Look through the listing below and report every line that contains "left".

_____

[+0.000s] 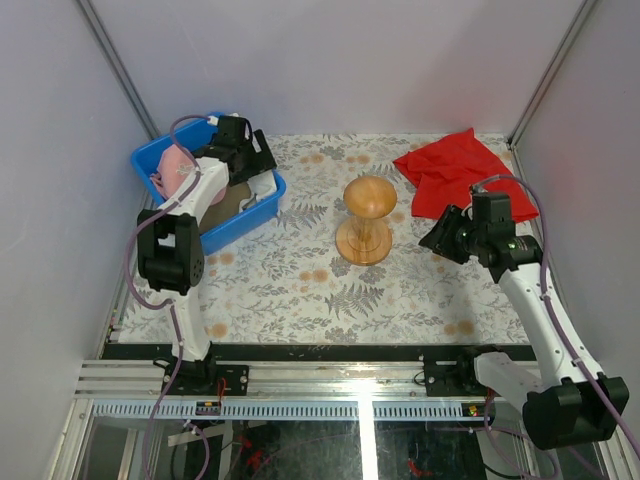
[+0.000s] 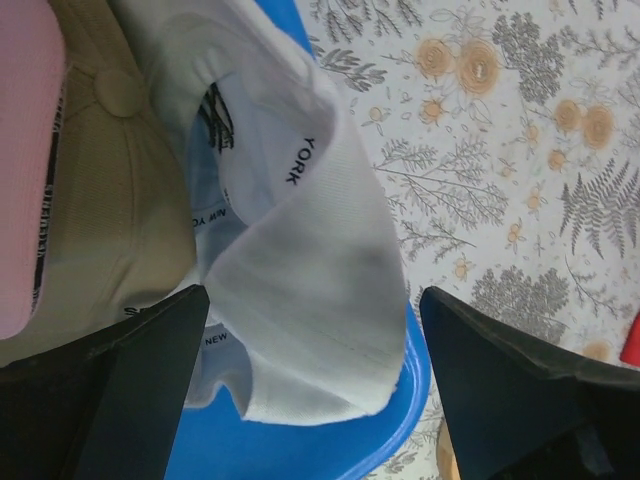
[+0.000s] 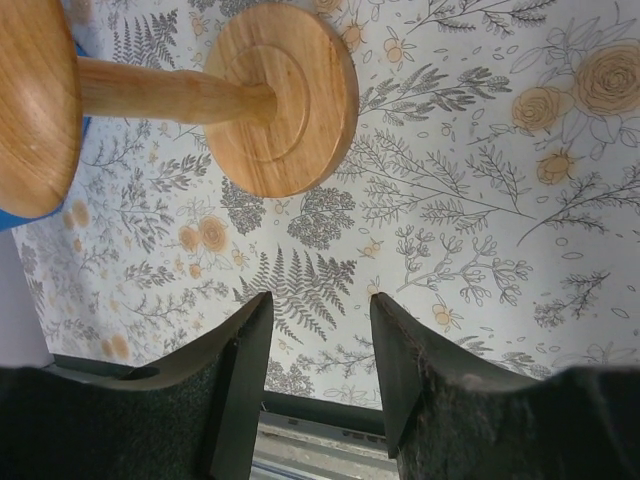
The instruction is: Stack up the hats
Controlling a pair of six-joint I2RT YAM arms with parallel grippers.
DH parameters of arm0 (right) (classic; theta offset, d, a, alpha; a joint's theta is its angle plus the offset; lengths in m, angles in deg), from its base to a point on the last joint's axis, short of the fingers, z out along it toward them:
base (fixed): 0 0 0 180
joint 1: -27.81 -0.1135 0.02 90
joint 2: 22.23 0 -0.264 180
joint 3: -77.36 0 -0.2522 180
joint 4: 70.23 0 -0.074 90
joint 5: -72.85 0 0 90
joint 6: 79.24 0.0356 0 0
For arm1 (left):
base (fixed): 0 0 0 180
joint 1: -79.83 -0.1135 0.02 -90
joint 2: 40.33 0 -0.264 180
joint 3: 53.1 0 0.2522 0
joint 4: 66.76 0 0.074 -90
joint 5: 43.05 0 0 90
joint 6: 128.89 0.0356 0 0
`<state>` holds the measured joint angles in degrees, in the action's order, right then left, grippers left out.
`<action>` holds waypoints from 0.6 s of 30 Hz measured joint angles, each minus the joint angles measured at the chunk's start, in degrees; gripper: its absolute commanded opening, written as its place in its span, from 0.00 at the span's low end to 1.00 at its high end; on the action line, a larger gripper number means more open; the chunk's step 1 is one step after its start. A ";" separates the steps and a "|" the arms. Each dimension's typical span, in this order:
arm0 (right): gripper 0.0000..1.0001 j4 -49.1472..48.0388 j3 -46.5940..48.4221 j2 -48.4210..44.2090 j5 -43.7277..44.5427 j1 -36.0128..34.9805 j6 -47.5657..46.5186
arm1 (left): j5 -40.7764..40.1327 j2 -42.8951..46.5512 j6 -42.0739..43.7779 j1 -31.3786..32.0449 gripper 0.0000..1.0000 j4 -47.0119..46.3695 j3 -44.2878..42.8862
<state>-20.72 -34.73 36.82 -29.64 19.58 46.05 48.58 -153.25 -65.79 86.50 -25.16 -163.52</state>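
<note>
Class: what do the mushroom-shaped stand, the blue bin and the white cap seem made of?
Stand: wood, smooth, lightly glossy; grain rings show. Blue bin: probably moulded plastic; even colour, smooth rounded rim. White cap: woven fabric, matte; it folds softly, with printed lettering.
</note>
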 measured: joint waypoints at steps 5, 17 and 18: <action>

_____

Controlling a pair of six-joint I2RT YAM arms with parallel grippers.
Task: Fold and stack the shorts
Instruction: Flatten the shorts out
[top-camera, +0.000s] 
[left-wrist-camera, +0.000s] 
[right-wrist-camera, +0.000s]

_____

# REPLY TO THE EXERCISE:
For arm1 (left):
`<state>` holds the measured joint angles in degrees, in the action's order, right then left, grippers left out.
arm1 (left): j5 -40.7764..40.1327 j2 -42.8951..46.5512 j6 -42.0739..43.7779 j1 -31.3786..32.0449 gripper 0.0000..1.0000 j4 -47.0119..46.3695 j3 -44.2878..42.8862
[left-wrist-camera, +0.000s] 

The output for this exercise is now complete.